None of these depend on each other. The user query doesn't need to finish for the orders query to start. Running them sequentially is a pure accident of default syntax.

The fix

// Total time: ~100ms (slowest of the three)
const [user, orders, reviews] = await Promise.all([
  db.users.findById(userId),
  db.orders.recent(userId),
  db.reviews.byUser(userId),
])

Promise.all fires all three concurrently and resolves when the slowest finishes.

Promise.all vs Promise.allSettled

Promise.all rejects the entire batch if any one promise rejects. That's correct when all results are required.
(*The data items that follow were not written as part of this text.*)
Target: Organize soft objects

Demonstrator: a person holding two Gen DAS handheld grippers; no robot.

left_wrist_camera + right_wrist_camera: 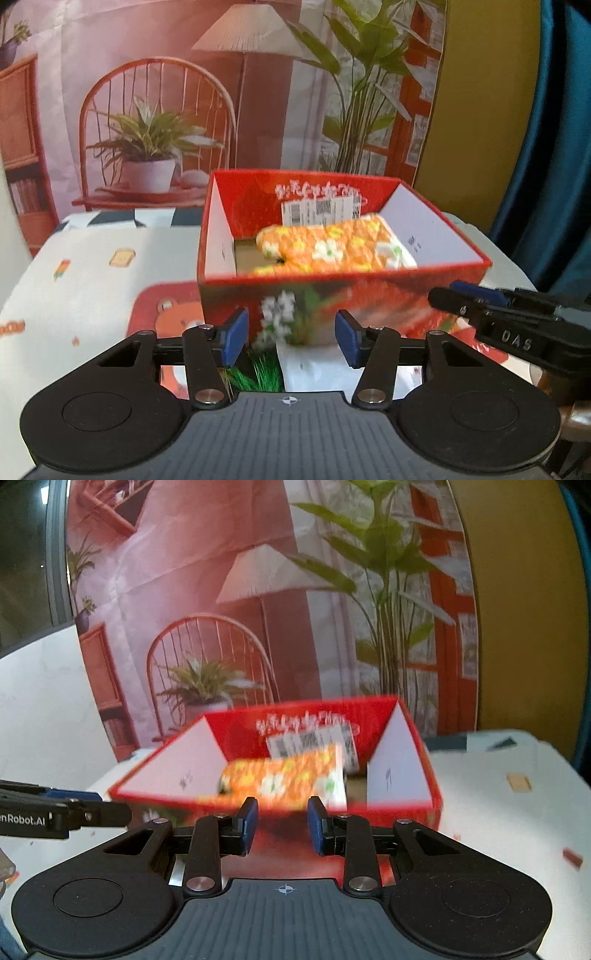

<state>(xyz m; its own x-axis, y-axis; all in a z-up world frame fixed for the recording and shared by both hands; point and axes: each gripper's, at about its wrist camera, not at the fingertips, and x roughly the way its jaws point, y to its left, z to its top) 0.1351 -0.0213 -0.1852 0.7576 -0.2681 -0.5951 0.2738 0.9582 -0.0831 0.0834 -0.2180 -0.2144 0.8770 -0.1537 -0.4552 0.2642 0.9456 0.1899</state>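
- One folded orange flower-print cloth (332, 249) lies inside the open red cardboard box (343, 275) on the desk (74, 295).
- It looks light, limp and squashy; I'd pinch a folded edge.
- Left jaws (291, 338) and right jaws (282, 825) stand apart, empty.

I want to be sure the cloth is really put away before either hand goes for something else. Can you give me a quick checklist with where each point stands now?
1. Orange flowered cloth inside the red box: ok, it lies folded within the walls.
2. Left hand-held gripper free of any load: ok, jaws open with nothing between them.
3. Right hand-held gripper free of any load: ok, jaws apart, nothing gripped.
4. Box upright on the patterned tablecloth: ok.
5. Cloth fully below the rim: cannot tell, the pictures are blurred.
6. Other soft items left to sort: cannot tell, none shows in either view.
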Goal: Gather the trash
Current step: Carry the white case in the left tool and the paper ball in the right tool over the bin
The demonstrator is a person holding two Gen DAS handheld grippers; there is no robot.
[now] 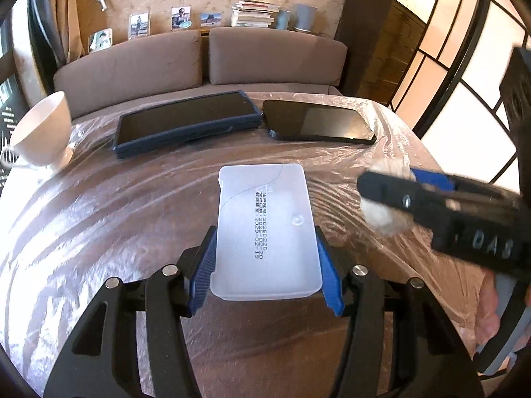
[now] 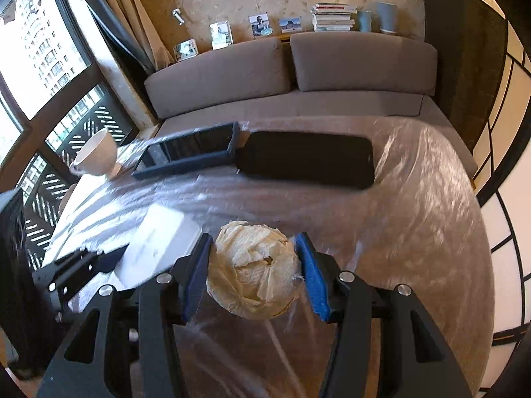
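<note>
A translucent white plastic tray (image 1: 265,229), printed with dark date lettering, is clamped between the blue pads of the left gripper (image 1: 265,268); its near end sits between the pads and its far end reaches out over the table. No contents can be seen in the tray. Just to the right of the tray, a crumpled ball of white paper (image 2: 254,268) is held between the blue pads of the right gripper (image 2: 254,275), both pads pressed against its sides. In the left wrist view that ball (image 1: 381,212) is largely covered by the right gripper's black finger, and the gripper is blurred.

The tray is seen above a table covered with wrinkled clear plastic film (image 1: 99,205). Beyond the tray, a tablet in a dark blue case (image 1: 187,122) lies flat on the film, and a black tablet (image 1: 318,121) lies just beside it on the right, their ends nearly touching. Far left of the tray a white footed cup (image 1: 43,129) stands at the table's edge, partly cut off by the lens rim; its inside cannot be seen. Behind the tablets a brown sofa (image 1: 199,63) is set against the wall, with a stack of books (image 1: 254,13) on the ledge above it. A hand (image 1: 488,311) is partly visible at the right border.
</note>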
For supplementary data (recommendations, notifications, enrichment) where partial failure is acceptable, use Promise.allSettled:

const [profileResult, recsResult, notifResult] = await Promise.allSettled([
  db.users.findById(userId),           // required
  recommendations.fetch(userId),       // optional — degrades gracefully
  notifications.unread(userId),        // optional — degrades gracefully
])

const user          = profileResult.status === 'fulfilled' ? profileResult.value : null
const recs          = recsResult.status    === 'fulfilled' ? recsResult.value    : []
const notifications = notifResult.status   === 'fulfilled' ? notifResult.value   : []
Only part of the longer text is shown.